- EXERCISE INSTRUCTIONS: Please return the full listing below without altering anything.

--- INFORMATION PROVIDED ---

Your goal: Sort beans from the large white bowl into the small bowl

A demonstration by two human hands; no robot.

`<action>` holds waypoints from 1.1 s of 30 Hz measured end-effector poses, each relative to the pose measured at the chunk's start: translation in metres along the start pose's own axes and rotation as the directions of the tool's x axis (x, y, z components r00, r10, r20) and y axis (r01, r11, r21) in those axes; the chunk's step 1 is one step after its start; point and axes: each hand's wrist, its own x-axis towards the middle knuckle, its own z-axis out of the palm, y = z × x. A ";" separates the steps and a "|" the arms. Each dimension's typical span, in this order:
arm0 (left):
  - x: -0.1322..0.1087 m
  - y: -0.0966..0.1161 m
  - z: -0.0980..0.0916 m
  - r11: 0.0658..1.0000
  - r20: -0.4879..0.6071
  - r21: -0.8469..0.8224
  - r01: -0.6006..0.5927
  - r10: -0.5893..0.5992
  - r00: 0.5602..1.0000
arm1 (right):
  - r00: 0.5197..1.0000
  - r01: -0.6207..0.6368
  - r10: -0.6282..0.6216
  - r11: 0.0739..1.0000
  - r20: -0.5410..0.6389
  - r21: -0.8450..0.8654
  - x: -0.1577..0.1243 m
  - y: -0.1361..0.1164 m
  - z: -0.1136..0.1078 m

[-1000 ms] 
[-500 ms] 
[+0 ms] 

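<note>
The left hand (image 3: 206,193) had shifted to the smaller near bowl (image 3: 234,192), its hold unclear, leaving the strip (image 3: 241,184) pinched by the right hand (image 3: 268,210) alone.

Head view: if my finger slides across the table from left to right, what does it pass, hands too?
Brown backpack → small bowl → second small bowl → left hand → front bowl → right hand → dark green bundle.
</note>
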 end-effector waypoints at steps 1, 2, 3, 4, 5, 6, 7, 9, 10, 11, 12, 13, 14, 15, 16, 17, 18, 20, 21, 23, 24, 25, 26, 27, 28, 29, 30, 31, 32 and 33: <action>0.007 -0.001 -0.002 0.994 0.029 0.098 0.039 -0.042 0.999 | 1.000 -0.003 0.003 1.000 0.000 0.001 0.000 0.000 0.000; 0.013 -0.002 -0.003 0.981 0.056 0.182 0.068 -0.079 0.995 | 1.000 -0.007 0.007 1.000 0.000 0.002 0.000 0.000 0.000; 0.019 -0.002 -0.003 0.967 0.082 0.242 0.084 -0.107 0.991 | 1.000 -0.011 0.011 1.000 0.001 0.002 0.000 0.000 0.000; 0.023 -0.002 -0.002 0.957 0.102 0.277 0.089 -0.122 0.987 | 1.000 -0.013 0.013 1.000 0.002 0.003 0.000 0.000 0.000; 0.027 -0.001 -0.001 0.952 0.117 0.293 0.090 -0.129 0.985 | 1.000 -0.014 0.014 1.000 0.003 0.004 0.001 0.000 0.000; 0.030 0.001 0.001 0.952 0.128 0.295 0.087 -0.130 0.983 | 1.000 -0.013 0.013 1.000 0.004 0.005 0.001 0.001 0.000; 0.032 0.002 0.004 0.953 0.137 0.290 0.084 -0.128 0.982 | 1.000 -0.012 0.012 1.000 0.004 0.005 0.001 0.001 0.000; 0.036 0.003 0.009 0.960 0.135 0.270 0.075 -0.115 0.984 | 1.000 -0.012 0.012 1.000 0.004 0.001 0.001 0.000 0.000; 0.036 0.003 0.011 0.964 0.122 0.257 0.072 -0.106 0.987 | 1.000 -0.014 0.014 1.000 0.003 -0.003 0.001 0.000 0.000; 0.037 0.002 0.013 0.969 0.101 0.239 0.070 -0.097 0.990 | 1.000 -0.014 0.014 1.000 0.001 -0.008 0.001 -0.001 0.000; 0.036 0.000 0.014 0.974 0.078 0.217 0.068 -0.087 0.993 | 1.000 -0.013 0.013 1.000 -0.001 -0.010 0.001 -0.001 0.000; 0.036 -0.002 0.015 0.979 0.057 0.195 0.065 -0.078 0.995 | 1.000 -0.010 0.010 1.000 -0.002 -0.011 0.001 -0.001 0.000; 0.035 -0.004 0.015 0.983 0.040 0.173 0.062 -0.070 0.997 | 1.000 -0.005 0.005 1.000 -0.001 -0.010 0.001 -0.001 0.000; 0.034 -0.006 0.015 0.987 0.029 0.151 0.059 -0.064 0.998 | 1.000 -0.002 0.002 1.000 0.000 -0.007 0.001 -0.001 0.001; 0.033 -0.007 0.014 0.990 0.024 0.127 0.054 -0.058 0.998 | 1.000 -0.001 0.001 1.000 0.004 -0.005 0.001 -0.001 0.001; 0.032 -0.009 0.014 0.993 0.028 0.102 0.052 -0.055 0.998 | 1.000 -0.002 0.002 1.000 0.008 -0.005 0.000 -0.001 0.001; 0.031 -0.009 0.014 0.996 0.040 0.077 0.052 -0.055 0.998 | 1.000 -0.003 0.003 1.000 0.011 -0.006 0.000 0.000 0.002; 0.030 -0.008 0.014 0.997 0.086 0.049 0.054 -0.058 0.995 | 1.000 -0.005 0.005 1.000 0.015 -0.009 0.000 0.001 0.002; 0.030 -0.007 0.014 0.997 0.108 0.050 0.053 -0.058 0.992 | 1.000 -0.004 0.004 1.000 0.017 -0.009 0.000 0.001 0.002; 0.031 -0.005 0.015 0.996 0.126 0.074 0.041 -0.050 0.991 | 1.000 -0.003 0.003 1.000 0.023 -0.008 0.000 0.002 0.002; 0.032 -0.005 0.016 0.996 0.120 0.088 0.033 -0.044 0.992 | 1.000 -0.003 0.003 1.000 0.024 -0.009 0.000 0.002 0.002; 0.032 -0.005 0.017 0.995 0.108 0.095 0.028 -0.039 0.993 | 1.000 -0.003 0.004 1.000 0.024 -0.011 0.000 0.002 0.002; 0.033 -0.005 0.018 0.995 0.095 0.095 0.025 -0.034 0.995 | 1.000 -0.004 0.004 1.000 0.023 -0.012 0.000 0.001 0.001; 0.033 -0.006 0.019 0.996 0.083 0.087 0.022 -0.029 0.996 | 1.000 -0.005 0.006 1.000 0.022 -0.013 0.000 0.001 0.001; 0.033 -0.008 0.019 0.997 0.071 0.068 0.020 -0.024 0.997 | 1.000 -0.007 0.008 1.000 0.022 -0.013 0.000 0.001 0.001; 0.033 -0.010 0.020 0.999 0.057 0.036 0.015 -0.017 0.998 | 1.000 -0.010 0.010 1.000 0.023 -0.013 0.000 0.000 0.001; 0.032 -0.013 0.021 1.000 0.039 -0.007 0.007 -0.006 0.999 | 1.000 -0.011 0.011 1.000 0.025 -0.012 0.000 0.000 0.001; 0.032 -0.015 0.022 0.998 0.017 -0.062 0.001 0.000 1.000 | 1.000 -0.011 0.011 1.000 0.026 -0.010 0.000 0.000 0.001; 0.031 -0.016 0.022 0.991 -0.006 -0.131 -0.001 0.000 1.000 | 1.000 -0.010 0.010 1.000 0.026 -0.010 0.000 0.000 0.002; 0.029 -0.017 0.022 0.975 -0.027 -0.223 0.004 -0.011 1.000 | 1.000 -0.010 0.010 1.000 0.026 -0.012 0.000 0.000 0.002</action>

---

- ANSWER TO THIS PROBLEM:
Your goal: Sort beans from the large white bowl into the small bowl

A demonstration by two human hands; no robot.

`<action>` holds waypoints from 1.1 s of 30 Hz measured end-effector poses, each relative to the pose measured at the chunk's start: translation in metres along the start pose's own axes and rotation as the directions of the tool's x axis (x, y, z components r00, r10, r20) and y axis (r01, r11, r21) in those axes; the chunk's step 1 is one step after its start; point and axes: each hand's wrist, its own x-axis towards the middle knuckle, its own z-axis out of the palm, y = z × x. A ";" separates the steps and a "|" the arms. Each dimension's typical span, in this order:
arm0 (left):
  - x: -0.1322..0.1087 m
  - y: -0.0966..0.1161 m
  - z: -0.0980..0.0916 m
  - r11: 0.0658..1.0000
  - r20: -0.4879..0.6071
  - r21: -0.8469..0.8224
  - r01: -0.6006..0.5927
  - r10: -0.5893..0.5992
  - r00: 0.5602..1.0000
arm1 (right):
  - r00: 0.5197..1.0000
  - r01: -0.6207..0.6368
  - r10: -0.6282..0.6216
  - r11: 0.0739..1.0000
  - r20: -0.5410..0.6389
  - r21: -0.8450..0.8654
  - x: -0.1577..0.1243 m
  - y: -0.1361..0.1164 m
  - z: -0.1136..0.1078 m

[-1000 ms] 
[-500 ms] 
[+0 ms] 

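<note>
The left hand (image 3: 206,193) had shifted to the smaller near bowl (image 3: 234,192), its hold unclear, leaving the strip (image 3: 241,184) pinched by the right hand (image 3: 268,210) alone.

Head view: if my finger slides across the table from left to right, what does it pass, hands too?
Brown backpack → small bowl → second small bowl → left hand → front bowl → right hand → dark green bundle.
</note>
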 end-effector waypoints at steps 1, 2, 3, 4, 5, 6, 7, 9, 10, 11, 12, 13, 14, 15, 16, 17, 18, 20, 21, 23, 24, 25, 26, 27, 28, 29, 30, 31, 32 and 33: <action>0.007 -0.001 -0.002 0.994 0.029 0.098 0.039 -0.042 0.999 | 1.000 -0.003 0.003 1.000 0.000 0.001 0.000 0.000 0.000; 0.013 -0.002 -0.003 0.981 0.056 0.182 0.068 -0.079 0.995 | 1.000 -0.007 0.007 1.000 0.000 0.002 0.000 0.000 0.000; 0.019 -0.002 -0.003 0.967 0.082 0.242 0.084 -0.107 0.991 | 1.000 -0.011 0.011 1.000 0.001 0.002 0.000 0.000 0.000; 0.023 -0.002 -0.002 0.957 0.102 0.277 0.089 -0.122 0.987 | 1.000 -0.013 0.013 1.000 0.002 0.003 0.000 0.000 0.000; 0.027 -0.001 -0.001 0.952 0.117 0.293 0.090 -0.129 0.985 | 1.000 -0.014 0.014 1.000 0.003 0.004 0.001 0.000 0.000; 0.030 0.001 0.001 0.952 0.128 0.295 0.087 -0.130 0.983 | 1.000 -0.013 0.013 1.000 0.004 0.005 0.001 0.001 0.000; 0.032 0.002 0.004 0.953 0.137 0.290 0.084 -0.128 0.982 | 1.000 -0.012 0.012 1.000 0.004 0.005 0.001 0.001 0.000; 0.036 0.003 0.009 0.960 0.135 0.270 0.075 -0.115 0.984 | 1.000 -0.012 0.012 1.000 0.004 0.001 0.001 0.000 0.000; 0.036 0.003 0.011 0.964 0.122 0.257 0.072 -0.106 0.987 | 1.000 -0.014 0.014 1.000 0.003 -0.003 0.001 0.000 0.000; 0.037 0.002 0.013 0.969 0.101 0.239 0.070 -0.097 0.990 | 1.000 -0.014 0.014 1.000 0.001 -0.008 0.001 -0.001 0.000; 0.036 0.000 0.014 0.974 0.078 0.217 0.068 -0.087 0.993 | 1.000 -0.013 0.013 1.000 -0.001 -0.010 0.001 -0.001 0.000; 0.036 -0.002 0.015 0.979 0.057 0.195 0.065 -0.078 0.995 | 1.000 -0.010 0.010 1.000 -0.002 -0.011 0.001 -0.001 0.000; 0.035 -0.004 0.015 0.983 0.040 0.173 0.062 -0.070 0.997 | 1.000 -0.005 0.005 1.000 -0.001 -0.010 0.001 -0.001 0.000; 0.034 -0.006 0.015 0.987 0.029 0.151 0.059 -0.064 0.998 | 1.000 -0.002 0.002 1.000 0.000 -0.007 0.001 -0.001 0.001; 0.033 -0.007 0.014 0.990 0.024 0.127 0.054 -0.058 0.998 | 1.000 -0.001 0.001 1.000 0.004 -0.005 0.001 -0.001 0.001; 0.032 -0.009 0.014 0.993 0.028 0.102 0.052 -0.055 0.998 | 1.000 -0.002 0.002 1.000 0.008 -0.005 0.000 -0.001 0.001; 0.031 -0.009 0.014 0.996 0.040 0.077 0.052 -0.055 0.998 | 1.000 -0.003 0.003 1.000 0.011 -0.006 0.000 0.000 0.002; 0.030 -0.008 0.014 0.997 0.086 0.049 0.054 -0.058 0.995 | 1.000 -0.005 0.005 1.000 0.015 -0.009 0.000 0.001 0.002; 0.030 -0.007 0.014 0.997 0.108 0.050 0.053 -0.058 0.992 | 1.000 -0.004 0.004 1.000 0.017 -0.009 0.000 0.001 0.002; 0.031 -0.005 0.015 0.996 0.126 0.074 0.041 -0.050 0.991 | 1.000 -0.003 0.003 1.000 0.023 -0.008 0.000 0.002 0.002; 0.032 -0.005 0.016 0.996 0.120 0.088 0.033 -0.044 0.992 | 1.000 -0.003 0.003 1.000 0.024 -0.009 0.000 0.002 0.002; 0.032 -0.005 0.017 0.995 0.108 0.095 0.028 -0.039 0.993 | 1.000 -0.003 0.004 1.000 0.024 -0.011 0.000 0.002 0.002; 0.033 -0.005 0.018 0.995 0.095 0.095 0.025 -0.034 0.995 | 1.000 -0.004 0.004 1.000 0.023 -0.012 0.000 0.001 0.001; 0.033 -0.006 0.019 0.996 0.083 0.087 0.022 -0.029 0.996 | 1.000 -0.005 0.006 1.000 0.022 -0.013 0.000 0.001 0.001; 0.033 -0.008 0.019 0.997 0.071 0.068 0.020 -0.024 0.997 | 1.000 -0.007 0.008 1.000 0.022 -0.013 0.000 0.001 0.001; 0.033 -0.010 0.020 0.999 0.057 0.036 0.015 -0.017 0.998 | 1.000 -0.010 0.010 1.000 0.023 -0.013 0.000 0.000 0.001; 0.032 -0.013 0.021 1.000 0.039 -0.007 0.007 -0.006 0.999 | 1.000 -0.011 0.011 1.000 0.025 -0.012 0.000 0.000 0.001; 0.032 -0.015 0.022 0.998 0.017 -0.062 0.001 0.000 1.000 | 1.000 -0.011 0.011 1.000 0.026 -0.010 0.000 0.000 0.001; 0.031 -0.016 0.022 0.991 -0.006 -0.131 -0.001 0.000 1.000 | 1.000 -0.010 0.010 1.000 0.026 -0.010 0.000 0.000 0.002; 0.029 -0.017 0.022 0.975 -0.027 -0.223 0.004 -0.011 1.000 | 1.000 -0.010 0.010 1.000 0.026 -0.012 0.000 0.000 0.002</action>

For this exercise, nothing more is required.